Non-translational motion model-based studies have also been presented in the early research on video coding. Seferidis [
6] and Lee [
7] proposed deformable block based ME algorithms, in which all motion vectors (MVs) at any position inside a block can be calculated by using control points (CPs). Besides, Cheung and Siu [
8] proposed to use the neighboring block’s MVs to estimate the affine motion transformation parameters and added an affine mode. After those, affine motion compensation (AMC) has begun to attract attention. A local zoom motion estimation method was proposed to achieve more coding gain by Kim et al. [
9]. In this method, they used to estimate some zoom-in/out cases of the object or background part. However they dealt with just zoom motion cases using the H.264/AVC standard.
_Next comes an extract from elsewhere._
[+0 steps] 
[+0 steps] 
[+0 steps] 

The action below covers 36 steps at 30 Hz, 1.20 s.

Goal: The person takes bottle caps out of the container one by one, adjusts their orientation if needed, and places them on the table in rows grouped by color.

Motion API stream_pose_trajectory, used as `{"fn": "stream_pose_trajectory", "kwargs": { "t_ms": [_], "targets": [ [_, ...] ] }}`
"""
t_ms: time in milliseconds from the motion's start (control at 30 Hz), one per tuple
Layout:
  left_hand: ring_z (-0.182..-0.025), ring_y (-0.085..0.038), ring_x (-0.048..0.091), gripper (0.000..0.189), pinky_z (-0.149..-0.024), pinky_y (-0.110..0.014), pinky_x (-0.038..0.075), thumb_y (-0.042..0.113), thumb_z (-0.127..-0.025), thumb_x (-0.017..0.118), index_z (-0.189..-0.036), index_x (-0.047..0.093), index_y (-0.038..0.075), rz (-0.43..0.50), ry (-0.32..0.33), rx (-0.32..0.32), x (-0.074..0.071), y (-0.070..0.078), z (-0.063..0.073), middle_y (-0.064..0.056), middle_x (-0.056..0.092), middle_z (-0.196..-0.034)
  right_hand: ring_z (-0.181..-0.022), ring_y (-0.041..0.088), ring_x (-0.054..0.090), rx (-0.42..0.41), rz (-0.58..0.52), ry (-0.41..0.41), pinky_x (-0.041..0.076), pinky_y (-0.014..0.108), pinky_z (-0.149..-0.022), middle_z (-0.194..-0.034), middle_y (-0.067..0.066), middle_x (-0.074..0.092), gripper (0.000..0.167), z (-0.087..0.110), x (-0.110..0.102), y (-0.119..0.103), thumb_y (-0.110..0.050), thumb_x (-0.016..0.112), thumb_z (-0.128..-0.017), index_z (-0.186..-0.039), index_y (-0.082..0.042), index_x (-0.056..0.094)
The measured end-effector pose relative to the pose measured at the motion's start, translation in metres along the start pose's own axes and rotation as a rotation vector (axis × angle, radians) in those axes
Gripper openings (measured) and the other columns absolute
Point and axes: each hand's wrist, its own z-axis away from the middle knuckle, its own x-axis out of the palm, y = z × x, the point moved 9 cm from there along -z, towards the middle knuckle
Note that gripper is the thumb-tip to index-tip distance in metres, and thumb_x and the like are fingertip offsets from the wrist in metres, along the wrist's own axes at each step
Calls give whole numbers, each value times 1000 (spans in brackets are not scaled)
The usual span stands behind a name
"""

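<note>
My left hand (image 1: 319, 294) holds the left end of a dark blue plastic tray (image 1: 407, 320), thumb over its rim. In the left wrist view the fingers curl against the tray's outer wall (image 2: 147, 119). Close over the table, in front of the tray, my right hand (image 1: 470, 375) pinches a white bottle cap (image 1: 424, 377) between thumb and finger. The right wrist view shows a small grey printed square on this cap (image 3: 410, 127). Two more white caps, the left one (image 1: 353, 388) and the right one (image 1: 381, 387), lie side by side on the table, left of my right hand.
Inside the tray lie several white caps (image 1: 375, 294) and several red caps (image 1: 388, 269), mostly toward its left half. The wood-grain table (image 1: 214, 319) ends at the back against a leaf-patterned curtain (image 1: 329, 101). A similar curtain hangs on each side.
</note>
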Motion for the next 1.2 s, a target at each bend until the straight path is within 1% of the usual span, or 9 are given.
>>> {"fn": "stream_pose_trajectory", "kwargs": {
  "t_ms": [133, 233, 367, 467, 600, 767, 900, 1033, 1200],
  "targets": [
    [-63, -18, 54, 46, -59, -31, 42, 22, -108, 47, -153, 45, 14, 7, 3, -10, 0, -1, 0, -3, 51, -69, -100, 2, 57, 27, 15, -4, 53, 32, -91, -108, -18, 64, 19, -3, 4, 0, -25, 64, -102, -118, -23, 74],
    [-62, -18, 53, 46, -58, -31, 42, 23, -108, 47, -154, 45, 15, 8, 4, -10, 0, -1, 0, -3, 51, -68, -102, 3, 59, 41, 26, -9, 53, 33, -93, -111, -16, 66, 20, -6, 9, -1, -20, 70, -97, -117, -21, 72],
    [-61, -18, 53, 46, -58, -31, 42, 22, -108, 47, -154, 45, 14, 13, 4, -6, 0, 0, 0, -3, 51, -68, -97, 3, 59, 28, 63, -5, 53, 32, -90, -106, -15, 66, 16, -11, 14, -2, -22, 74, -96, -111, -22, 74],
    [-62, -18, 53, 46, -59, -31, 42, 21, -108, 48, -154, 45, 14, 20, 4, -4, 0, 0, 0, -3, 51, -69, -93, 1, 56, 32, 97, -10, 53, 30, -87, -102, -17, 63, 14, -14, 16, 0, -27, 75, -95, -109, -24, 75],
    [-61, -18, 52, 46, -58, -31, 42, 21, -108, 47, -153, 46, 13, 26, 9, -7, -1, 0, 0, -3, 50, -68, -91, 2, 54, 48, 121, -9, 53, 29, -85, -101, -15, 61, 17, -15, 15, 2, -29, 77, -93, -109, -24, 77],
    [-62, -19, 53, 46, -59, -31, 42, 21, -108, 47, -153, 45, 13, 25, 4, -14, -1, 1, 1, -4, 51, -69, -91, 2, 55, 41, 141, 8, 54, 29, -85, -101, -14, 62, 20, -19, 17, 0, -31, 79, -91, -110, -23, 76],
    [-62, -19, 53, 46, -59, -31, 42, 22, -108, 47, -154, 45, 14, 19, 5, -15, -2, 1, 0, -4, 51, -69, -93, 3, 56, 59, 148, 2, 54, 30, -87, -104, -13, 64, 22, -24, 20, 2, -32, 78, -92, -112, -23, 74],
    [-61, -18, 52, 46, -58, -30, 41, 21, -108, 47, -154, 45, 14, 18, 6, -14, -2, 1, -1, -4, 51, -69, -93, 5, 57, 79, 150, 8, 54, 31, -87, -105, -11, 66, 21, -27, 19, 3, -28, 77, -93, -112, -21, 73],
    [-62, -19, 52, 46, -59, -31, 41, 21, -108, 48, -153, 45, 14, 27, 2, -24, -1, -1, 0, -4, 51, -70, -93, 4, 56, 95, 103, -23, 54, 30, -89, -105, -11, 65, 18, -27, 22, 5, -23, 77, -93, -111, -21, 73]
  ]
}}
Later, Narroschke and Swoboda [
10] proposed an adjusted AMC to HEVC coding structure by investigates the use of an affine motion model with analyzing variable block size. Huang et al. [
11] extended the work in [
8] for HEVC and included the affine skip/direct mode to improve coding efficiency. Also, Heithausen and Vorwerk [
12] investigated different kinds of higher order motion models. Moreover, Chen et al. [
13] proposed the affine skip and merge mode. In addition, Heithausen [
14] developed a block-to-block translational shift compensation (BBTSC) technique which related to the advanced motion vector prediction (AMVP) [
15] and improved the BBTSC algorithm by applying the translational motion vector field (TMVF) in [
16]. Li [
17] proposed the six-parameter affine motion model and extended by simplifying model to four-parameter and adding gradient-based fast affine ME algorithm in [
18]. Because the trade-off between the complexity and coding performance is attractive, the scheme in [
18] was proposed to JVET [
19] and was accepted as one of the core modules of Joint Exploration Model (JEM) [
20,
21]. After that, Zhang [
22] proposed a multi model AMC approach. At the 11th JVET meeting in July 2018, modified AMC of JEM was integrated into VVC and Test Model 2 (VTM2) [
5] based on [
22].
Although AMC has significantly improved performance over the conventional translational MC, there is still a limit to finding complex motion accurately. Affine transformation is a model that maintains parallelism based on the 2D plane, and thus cannot work efficiently for some sequences containing object distortions. In actual videos, motion by a non-affine transformation appears more generally than by an affine transformation with such restriction.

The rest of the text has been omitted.